» EXERCISE PROMPT
Return all lines from the entries below in which the word "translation" is present.

» ENTRIES SUPPLIED
········
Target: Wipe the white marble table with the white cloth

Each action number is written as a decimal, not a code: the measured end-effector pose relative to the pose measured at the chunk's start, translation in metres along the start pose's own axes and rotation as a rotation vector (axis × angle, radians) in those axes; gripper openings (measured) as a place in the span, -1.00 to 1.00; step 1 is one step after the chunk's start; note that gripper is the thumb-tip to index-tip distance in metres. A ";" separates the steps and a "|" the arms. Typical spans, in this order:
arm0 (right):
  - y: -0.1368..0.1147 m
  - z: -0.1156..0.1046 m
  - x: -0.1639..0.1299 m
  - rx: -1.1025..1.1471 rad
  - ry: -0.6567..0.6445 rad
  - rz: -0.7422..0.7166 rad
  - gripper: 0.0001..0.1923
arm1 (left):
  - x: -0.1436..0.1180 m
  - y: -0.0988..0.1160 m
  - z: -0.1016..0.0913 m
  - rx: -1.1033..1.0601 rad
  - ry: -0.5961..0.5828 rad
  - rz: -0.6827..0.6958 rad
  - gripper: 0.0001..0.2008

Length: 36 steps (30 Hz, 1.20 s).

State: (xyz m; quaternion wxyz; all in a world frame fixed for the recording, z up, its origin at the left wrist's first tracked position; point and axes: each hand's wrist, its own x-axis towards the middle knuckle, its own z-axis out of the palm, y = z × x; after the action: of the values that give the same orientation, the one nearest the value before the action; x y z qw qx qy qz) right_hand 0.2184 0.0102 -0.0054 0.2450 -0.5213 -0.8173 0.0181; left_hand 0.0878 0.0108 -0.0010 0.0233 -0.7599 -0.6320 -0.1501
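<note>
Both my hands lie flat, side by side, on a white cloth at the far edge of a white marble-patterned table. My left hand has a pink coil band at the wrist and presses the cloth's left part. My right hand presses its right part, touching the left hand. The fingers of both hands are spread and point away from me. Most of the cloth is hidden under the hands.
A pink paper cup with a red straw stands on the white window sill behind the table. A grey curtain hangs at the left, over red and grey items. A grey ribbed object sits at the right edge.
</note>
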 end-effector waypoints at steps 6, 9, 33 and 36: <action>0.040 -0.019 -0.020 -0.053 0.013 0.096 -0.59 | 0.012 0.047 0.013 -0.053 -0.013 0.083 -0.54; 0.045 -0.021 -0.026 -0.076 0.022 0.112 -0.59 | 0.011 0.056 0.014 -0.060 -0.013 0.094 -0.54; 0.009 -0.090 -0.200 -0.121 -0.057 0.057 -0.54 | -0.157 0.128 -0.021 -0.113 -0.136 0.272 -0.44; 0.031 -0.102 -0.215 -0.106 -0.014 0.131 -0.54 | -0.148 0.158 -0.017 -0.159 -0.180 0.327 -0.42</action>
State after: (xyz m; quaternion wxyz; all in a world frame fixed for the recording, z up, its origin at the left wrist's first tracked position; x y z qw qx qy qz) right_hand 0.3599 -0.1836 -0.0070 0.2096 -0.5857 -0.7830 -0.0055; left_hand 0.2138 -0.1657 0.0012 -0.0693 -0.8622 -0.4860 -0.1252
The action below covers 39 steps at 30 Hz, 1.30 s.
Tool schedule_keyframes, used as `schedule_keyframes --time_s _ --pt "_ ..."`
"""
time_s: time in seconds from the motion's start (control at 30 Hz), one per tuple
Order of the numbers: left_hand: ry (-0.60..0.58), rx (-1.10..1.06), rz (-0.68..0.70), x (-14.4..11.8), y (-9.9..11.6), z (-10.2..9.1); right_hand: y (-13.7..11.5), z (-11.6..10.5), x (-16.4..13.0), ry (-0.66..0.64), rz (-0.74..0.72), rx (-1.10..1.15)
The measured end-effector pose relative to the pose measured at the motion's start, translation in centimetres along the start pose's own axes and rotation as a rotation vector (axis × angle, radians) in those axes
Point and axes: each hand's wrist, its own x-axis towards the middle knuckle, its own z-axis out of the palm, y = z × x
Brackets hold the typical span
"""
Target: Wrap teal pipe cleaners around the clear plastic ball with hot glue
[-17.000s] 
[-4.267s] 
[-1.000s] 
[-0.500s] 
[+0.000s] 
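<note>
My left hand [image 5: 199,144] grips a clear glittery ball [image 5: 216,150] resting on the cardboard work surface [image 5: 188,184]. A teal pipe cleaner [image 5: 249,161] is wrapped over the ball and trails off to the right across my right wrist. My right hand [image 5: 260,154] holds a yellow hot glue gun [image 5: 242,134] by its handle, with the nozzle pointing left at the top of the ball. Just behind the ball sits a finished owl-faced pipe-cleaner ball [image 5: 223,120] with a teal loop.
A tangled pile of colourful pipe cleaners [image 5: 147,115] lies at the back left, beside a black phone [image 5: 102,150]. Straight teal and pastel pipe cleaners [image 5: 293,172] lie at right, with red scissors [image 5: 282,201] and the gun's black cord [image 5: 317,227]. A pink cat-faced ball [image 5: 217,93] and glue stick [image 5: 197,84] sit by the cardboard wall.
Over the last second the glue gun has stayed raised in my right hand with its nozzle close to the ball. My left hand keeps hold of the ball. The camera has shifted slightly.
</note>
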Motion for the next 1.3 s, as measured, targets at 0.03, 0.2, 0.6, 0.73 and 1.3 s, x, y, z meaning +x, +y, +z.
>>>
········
» ANSWER TO THIS EXERCISE
Each action number is written as a decimal, not a code: the measured end-effector pose relative to the pose measured at the chunk's start, translation in metres along the start pose's own axes and rotation as a rotation vector (axis × angle, radians) in those axes; gripper openings (measured) as a place in the span, -1.00 to 1.00; step 1 is one step after the chunk's start; note that gripper is the thumb-tip to index-tip distance in metres. A ";" separates the steps and a "|" the arms. Typical spans, in this order:
The measured end-effector pose relative to the pose measured at the motion's start, translation in centimetres along the start pose's own axes and rotation as a rotation vector (axis × angle, radians) in those axes

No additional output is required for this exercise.